In 1958 Zydower completed eleven busts of English literary figures for the Brussels World Fair. During the 1960s, Zydower taught at the Hornsey School of Art in north London and undertook a number of high profile, and often very large, sculpture commissions. In 1964, for the 400th anniversary of the birth of William Shakespeare, she completed a series of life-size figures for Stratford, Ontario. 45 figures by Zydower were commissioned for the British Pavilion at the Expo '67 world trade fair in Montreal and she subsequently produced works for Expo '70 in Osaka.

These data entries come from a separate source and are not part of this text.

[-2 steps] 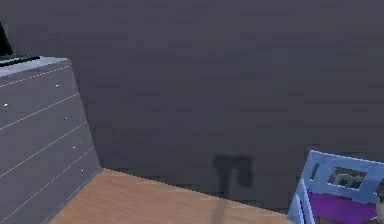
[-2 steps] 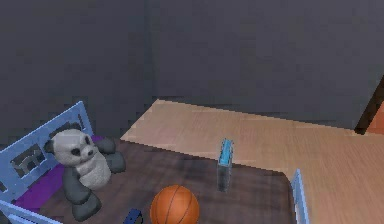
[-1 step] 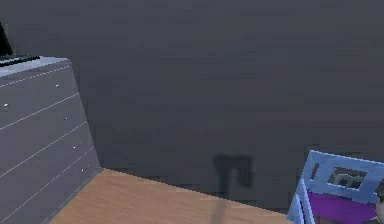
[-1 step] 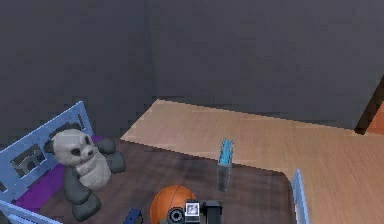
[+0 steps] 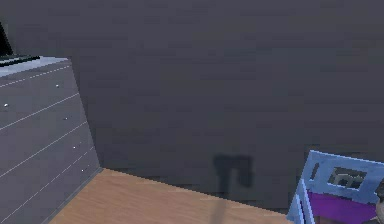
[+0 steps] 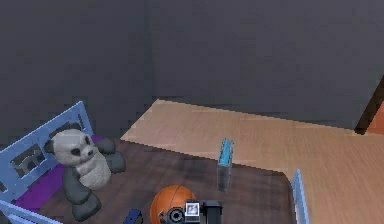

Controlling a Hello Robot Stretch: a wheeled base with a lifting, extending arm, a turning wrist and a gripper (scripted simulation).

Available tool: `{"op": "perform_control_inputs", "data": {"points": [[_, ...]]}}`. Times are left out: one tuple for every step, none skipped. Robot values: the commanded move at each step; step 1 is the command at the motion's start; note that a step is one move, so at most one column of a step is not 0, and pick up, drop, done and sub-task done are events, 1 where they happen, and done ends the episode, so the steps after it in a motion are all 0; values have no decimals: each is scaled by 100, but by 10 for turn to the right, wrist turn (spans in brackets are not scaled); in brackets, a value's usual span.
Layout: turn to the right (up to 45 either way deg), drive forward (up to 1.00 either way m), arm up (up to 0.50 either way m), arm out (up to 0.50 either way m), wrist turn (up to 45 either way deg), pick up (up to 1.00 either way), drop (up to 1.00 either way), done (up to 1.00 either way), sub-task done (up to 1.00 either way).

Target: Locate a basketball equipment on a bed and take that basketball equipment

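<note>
Item: basketball (image 6: 165, 203), orange and round, lying on the brown cover of the bed (image 6: 255, 195) near the arm side view's bottom edge. Pincer (image 6: 196, 211): at the ball's right side, with a white marker square showing; whether it holds anything cannot be told, nor whether it touches the ball. Also on the bed: a grey and white teddy bear (image 6: 82, 160) sitting against the blue slatted headboard (image 6: 35, 148); a purple pillow (image 6: 30, 190) beneath it; a slim blue box (image 6: 226, 160) standing upright, apart from the ball. Beyond: wooden floor (image 6: 230, 128), dark walls. Forward view: grey dresser (image 5: 40, 120) at left, blue bed frame (image 5: 322, 180) at lower right.
</note>
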Motion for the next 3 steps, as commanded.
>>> {"op": "perform_control_inputs", "data": {"points": [[0, 0, 0, 0, 450, 0, 0, 0, 0], [0, 0, 0, 0, 450, 0, 0, 0, 0], [0, 0, 0, 0, 300, 0, 0, 0, 0]]}}
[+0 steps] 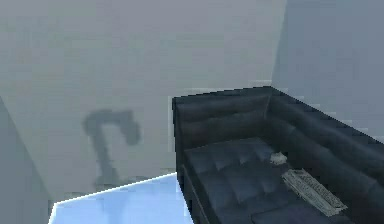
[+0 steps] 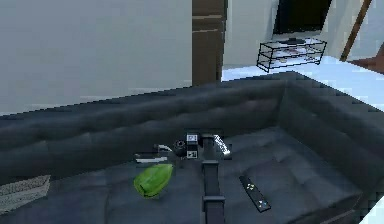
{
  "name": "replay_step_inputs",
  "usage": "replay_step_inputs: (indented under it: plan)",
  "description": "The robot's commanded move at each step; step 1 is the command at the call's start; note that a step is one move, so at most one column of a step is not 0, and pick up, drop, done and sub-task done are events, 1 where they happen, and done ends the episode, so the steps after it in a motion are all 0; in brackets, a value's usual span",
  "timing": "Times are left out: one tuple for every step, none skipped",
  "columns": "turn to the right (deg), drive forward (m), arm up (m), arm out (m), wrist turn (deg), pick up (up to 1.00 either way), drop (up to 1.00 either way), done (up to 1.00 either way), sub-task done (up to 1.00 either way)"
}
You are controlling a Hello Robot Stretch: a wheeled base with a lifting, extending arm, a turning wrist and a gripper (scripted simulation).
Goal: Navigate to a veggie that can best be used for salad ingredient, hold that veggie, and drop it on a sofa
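Arm side view: one bright green, oval veggie (image 2: 153, 179) is seen lying on the dark sofa (image 2: 300, 130) seat, near the tool (image 2: 150, 153) | one black remote (image 2: 254, 192) and two white squares (image 2: 190, 141) are counted | tool's hold cannot be told | forward view: one small pale blob (image 1: 277, 157) and one flat grey item (image 1: 310, 188) are seen on the seat

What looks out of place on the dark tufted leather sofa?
A green rounded vegetable lies on the seat of the dark tufted sofa, not far from a black remote control. Food on upholstery looks odd. Nothing looks spilled or damaged.
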Motion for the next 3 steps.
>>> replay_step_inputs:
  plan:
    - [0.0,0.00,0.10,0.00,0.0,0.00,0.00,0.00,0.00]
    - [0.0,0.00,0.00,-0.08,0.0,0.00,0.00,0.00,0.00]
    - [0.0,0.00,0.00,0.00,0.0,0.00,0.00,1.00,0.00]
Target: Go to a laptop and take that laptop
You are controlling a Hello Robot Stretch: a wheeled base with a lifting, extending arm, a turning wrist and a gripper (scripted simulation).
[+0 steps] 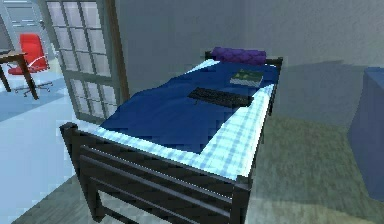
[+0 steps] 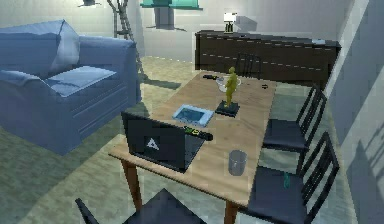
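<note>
Forward view, left to right: red chair (image 1: 33, 52) by a glass door, then a bed (image 1: 150, 172) with a blue cover; a flat dark item (image 1: 220, 97) and a green book (image 1: 246, 78) lie near its purple pillow (image 1: 237, 55). Arm side view: blue sofa (image 2: 60, 80), wooden counter (image 2: 212, 160) with the laptop (image 2: 155, 142) standing open at its near left corner, grey cup (image 2: 236, 162) to the right. Tool state: cannot tell.

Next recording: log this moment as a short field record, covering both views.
laptop: open, standing on the table, arm side view
also on table: statue, cup, blue flat thing
around table: chairs, sofa at the view's left
forward view: bed with pillow, book, dark flat thing
task state: laptop not yet taken
</note>
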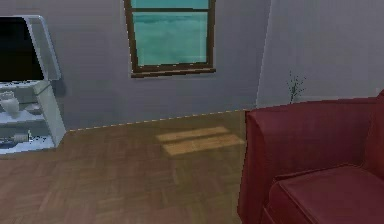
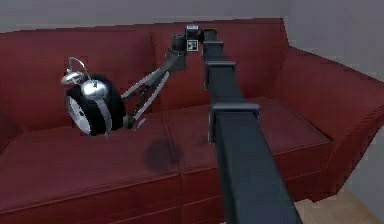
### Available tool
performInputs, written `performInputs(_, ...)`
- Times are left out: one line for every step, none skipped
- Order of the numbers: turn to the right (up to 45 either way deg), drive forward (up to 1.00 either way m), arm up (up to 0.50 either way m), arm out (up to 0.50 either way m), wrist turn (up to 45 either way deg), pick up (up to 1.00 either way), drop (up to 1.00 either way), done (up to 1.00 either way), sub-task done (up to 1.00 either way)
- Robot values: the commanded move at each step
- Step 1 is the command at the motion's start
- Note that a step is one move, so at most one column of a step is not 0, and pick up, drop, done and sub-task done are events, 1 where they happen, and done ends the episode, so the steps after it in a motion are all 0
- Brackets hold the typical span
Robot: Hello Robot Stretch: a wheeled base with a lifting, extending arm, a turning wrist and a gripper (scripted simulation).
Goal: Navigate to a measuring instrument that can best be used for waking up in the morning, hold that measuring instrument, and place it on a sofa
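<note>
A round black alarm clock point(image 2: 88, 105) with silver bells and a white face hangs at the far end of my gripper point(image 2: 128, 108), so the gripper holds it. It hovers just over the left seat cushion of a dark red sofa point(image 2: 60, 170), in front of the backrest. The dark arm point(image 2: 235, 130) reaches out across the sofa's middle. A shadow lies on the seat under the fingers point(image 2: 150, 80). One end of the same red sofa point(image 1: 320, 140) stands at the forward view's right.
A black TV point(image 1: 18, 48) sits on a white shelf stand point(image 1: 30, 115) at the forward view's left. A wood-framed window point(image 1: 170, 35) is in the far wall. A thin plant point(image 1: 293, 88) stands behind the sofa. Open wooden floor point(image 1: 140, 175) lies between.
</note>
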Motion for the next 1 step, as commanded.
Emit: performInputs(0.0, 0.00, 0.00, 0.00, 45.0, 0.00, 0.00, 0.00, 0.00)
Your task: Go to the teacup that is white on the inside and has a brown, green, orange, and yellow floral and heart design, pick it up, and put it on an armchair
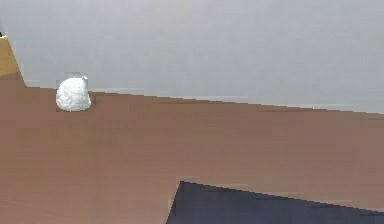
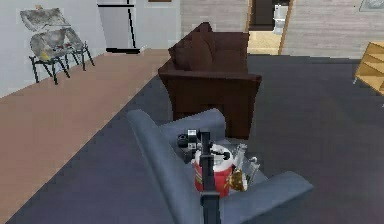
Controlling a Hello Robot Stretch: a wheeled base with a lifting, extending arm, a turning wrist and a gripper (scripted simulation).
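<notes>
The brown wooden floor (image 1: 200, 140) lies bare ahead, up to the white wall (image 1: 220, 45); a lumpy white ball (image 1: 73, 94) sits by that wall at the forward view's left. To the side, the grey-blue armchair (image 2: 160, 150) stands close, its thick sides walling a seat crowded with small red and white things (image 2: 226, 160). A big dark brown sofa (image 2: 210, 70) blocks the way just behind it, and the dark blue carpet (image 2: 310, 110) beside them is free
</notes>
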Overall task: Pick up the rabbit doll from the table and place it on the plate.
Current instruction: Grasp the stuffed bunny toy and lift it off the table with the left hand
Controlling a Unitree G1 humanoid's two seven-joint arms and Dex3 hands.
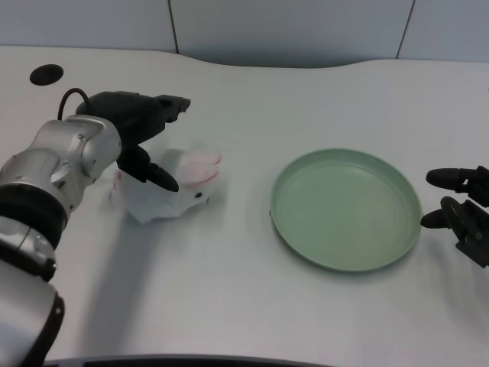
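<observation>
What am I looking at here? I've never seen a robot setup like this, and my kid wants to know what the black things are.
This picture comes from a camera on a humanoid robot's head or chest, looking down at a white table. The black things are its hands, each on a silver forearm. The left hand, on the picture's left, is doing the work: it is reaching over a white rabbit doll with pink ears, fingers spread above and beside it. The doll lies on the table, and I cannot tell whether the hand has a grip on it. To the doll's right sits a green plate with nothing on it; the doll is meant to go there. The right hand waits at the picture's right edge, holding nothing.
</observation>
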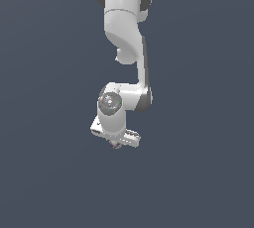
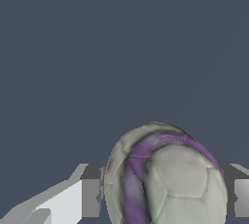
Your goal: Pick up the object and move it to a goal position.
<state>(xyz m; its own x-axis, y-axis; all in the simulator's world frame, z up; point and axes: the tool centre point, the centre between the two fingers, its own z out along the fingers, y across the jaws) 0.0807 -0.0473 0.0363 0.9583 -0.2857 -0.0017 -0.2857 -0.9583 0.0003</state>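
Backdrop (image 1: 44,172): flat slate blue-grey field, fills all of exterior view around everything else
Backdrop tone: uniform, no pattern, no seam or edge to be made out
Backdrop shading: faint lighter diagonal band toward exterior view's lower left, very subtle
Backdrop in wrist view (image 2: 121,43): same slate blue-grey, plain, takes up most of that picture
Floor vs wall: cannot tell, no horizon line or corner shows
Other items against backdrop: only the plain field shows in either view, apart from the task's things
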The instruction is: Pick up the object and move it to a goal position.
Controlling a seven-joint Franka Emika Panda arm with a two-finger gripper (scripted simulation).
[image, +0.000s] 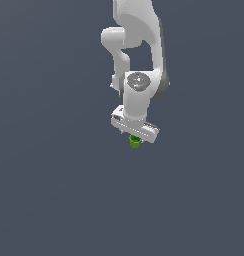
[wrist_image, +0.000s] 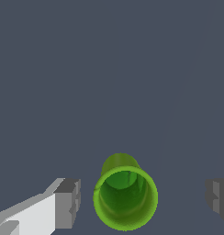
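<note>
I hang my pincer (wrist_image: 141,199) open over the upright cup (wrist_image: 126,197), fingers clear on either side, ready to close.

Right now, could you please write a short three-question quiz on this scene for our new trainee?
1. True or false: the white gripper is shut on the small bright green hollow cylinder.
2. Multiple choice: in the wrist view, the cylinder sits A) outside both fingers, B) between the two grey fingertips, C) out of view.
3. Short answer: in the exterior view, where is the cylinder relative to the gripper?

Key: 1. False, gaps show on both sides. 2. B. 3. Directly beneath it, partly hidden.
</note>
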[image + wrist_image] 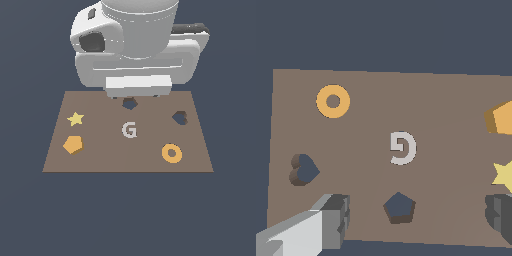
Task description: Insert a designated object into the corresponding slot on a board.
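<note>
Dark blue-grey ground surrounds the board (pixel 127 162), a flat brown rectangle. Nearest in the exterior view lie the pentagon (pixel 73 145), orange and flat on the board toward that view's left, and the orange ring (pixel 171 153) toward its right, well apart. Just beyond the pentagon sits the yellow star (pixel 75 119), near it but not touching. A pale grey G (pixel 129 130) marks the board's middle. Farther back on the right is the heart hole (pixel 180 118). At the far edge, in the middle, is the slot (pixel 129 103), a dark pentagon cut-out, empty. Above it hangs the white arm (pixel 135 45). In the wrist view the gripper (pixel 418 212) is spread wide and grasps nothing, its fingers (pixel 336 220) flanking the slot (pixel 399 207) from above.
</note>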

Among Zydower's students at Hornsey was Shirley Ann Shepherd, the wife of Charlie Watts, the Rolling Stones drummer. This led to a number of commissions for Zydower from Watts and other members of the band. For Watts she produced a bust of Ulysses and for Mick Jagger a head of Actaeon. Other commissions included a 1968 figure of Lord Mountbatten as the Viceroy of India and a memorial bronze of Winston Churchill for the Sultan of Brunei. She produced a large Nativity scene for St Paul's Cathedral which was displayed there each Christmas for many years until it was transferred to Lincoln Cathedral. For the Museum of the Jewish Diaspora in Tel-Aviv, Zydower created a scene of group of ten men, a minyan, preparing to enter a prayer room. A 1970 commission to create a bronze bust of Dame Marie Rambert, founder of the Ballet Rambert, led to a lifelong friendship and several other studies of ballet dancers, including members of the New York City Ballet. In 1984, for the fountain on the central terrace of Harewood House in Yorkshire Zydower created a nine foot high bronze of Orpheus carrying a leopard. In later life she concentrated on etching, mainly of figures from Greek mythology, rather than sculpture.

Works by Zydower are held in both the Victoria & Albert Museum and the National Portrait Gallery in London. In 1968 she was awarded an MBE and for many years lived in a large house, that contained her studio, in Kentish Town in north London and it was there that she died in 2005.